• _What the task asks_
Copy the entries exactly, leaving out nothing.
────
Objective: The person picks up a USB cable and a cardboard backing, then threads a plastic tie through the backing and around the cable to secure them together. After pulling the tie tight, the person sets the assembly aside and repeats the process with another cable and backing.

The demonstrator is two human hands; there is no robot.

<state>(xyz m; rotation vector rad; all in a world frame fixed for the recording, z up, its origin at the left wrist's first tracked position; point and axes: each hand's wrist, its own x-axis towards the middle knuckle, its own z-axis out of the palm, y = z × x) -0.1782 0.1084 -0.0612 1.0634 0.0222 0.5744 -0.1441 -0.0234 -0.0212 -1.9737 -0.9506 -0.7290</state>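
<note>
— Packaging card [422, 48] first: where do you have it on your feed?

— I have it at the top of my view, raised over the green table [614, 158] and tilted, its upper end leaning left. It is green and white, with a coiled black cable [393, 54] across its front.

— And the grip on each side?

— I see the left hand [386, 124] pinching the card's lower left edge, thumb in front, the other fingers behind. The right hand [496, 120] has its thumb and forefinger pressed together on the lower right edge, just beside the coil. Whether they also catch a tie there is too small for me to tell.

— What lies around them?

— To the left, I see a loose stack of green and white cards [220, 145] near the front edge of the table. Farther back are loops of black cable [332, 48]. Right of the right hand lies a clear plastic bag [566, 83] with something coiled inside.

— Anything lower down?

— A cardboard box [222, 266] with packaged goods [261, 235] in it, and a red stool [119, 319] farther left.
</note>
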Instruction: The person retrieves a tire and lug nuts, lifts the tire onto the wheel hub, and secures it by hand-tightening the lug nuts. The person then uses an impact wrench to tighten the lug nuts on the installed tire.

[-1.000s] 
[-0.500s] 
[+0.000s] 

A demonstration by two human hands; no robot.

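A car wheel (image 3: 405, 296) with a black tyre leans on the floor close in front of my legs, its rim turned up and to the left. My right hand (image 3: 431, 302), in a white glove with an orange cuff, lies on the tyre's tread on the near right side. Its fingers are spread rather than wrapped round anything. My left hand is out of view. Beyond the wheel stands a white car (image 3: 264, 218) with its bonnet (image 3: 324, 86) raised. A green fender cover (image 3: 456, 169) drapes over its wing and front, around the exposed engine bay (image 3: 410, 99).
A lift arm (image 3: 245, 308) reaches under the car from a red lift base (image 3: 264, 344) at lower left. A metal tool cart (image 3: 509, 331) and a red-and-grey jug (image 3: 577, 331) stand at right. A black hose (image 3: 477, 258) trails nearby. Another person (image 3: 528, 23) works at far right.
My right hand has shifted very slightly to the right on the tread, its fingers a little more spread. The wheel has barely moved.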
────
• _Solution to the exercise_
Objective: The person picks up a USB cable and a cardboard backing, then threads a plastic tie through the backing and around the cable to secure them together. After pulling the tie tight, the person sets the assembly aside and repeats the process with another cable and backing.

The demonstrator is two human hands; there is no robot.

<state>(xyz m; rotation vector rad; all in a world frame fixed for the recording, z up, its origin at the left wrist's first tracked position; point and axes: each hand's wrist, its own x-axis towards the middle knuckle, its own z-axis out of the palm, y = z × x) -0.1782 0.1084 -0.0612 1.0634 0.0222 0.5744 -0.1441 -0.0234 -0.0212 -1.9737 -0.9506 -0.7290</state>
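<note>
— Packaging card [422, 48] first: where do you have it on your feed?

— I have it at the top of my view, raised over the green table [614, 158] and tilted, its upper end leaning left. It is green and white, with a coiled black cable [393, 54] across its front.

— And the grip on each side?

— I see the left hand [386, 124] pinching the card's lower left edge, thumb in front, the other fingers behind. The right hand [496, 120] has its thumb and forefinger pressed together on the lower right edge, just beside the coil. Whether they also catch a tie there is too small for me to tell.

— What lies around them?

— To the left, I see a loose stack of green and white cards [220, 145] near the front edge of the table. Farther back are loops of black cable [332, 48]. Right of the right hand lies a clear plastic bag [566, 83] with something coiled inside.

— Anything lower down?

— A cardboard box [222, 266] with packaged goods [261, 235] in it, and a red stool [119, 319] farther left.
</note>
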Instruction: The person retrieves a tire and lug nuts, lifts the tire onto the wheel hub, and secures it by hand-tightening the lug nuts. The person then uses an impact wrench to tighten the lug nuts on the installed tire.

[-1.000s] 
[-0.500s] 
[+0.000s] 

A demonstration by two human hands; no robot.

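A car wheel (image 3: 405, 296) with a black tyre leans on the floor close in front of my legs, its rim turned up and to the left. My right hand (image 3: 431, 302), in a white glove with an orange cuff, lies on the tyre's tread on the near right side. Its fingers are spread rather than wrapped round anything. My left hand is out of view. Beyond the wheel stands a white car (image 3: 264, 218) with its bonnet (image 3: 324, 86) raised. A green fender cover (image 3: 456, 169) drapes over its wing and front, around the exposed engine bay (image 3: 410, 99).
A lift arm (image 3: 245, 308) reaches under the car from a red lift base (image 3: 264, 344) at lower left. A metal tool cart (image 3: 509, 331) and a red-and-grey jug (image 3: 577, 331) stand at right. A black hose (image 3: 477, 258) trails nearby. Another person (image 3: 528, 23) works at far right.
My right hand has shifted very slightly to the right on the tread, its fingers a little more spread. The wheel has barely moved.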

For this exercise, nothing further remains.